O professor Delgado explica que as mudanças fazem com que o dono do patrimônio tenha mais voz na própria sucessão.
— As pessoas vão poder planejar e dizer como querem. Por exemplo: eu tenho uma indústria, meus filhos são pequenos e eu só quero que eles assumam a indústria quando atingirem 25 anos e cada um fizer uma faculdade de administração. Enquanto isso, se eu morrer antes, a herança vai ficar sob a administração de outras pessoas que eu escolher — exemplifica.
Atualização tecnológica e social
O novo texto também inclui no Código Civil situações mais específicas da sociedade atual que não podiam ser previstas quando ele foi criado. Como é o caso da inclusão da herança digital e de limites em relação à reprodução assistida feita após a morte do dono do patrimônio.
O novo cenário tecnológico fez com que um novo capítulo fosse inserido no Código Civil somente para tratar dos bens digitais. Em relação ao direito sucessório, o projeto prevê como devem ser tratadas, por exemplo, contas monetizadas em redes sociais.
O relator explica que os bens digitais foram diferenciados em patrimoniais e existenciais:
— Para citar como exemplo, a gente colocou que as situações de natureza existencial, que dizem respeito à vida privada das pessoas, como é o caso das mensagens do Instagram ou WhatsApp, etc, elas só serão transmitidas seu houver um ato de vontade do titular da conta. Já os patrimoniais, como perfis comerciais, não.

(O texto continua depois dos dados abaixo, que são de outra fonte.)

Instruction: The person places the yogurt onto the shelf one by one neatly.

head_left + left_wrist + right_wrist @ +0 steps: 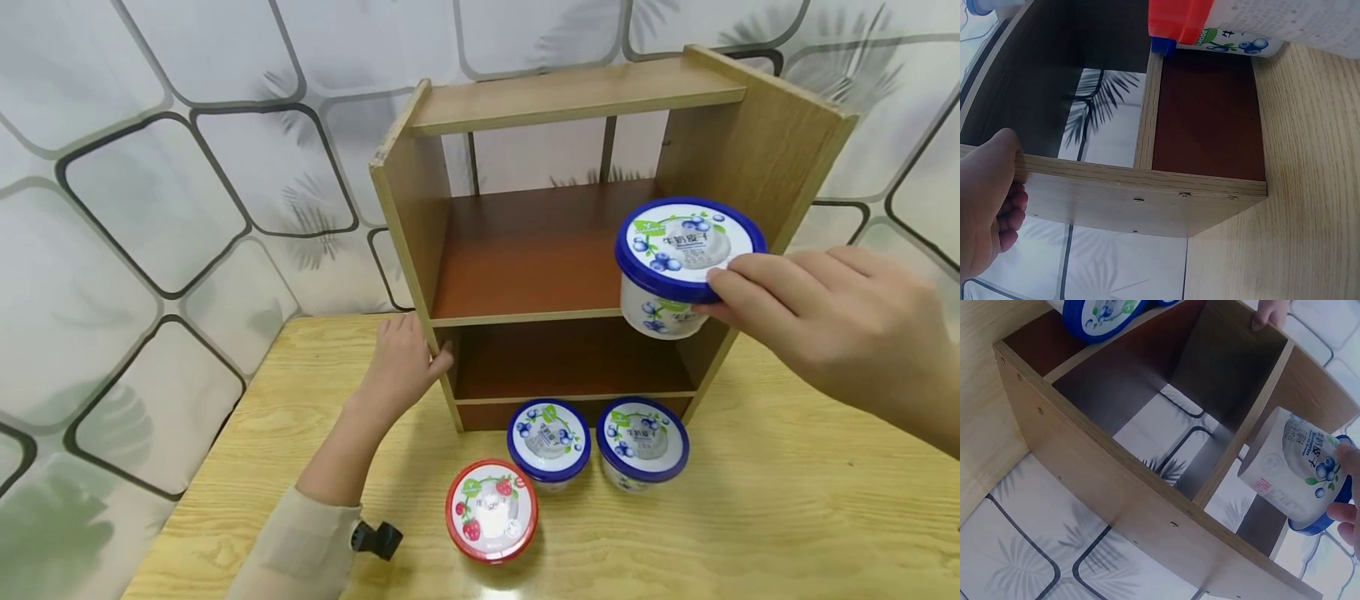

Esses podem ter previsão em testamento, mas se não tiver, como qualquer outro bem patrimonial, ele vai se transmitir aos herdeiros.
Delgado menciona que algumas plataformas estabelecem regras sucessórias que, muitas vezes, podem ser contrárias à vontade do titular. O novo texto impede que essas normas se sobreponham à vontade do dono do patrimônio.
Já em relação à reprodução assistida post mortem — caso a pessoa tenha material genético congelado, o que permitira que ela tivesse filhos após a morte — o projeto traz o período limite de cinco anos para que o embrião tenha direito a herança, caso seja gestado e nasça. O objetivo dessa mudança é trazer mais segurança aos herdeiros necessários, já que o material genético pode ficar congelado por tempo indeterminado.
Revisão do Código Civil
O objetivo da proposta é modernizar o código que começou a ser elaborado em 1969, teve sua tramitação iniciada em 1975 e só entrou em vigência em 2002. Conforme o advogado e consultor jurídico Blair Costa D’Avila, essa atualização do texto é necessária, pois ele foi escrito de acordo com uma sociedade que não reflete a atual.
— O direito vem atrás da sociedade, e não à frente. O Código Civil é, indiscutivelmente, a parte mais estruturante da nossa sociedade, por isso, não tem como fazer um novo, mas revisar. É como tirar uma nova fotografia da nossa interação social. O Código Civil velho tirou uma fotografia da sociedade lá de trás, é preciso atualizar — comenta D’Avila.
Ele explica que a sociedade atual vive situações que não são previstas no código vigente. A falta de um regramento específico faz com que surjam processos judiciais para discutir questões que a lei não esclarece.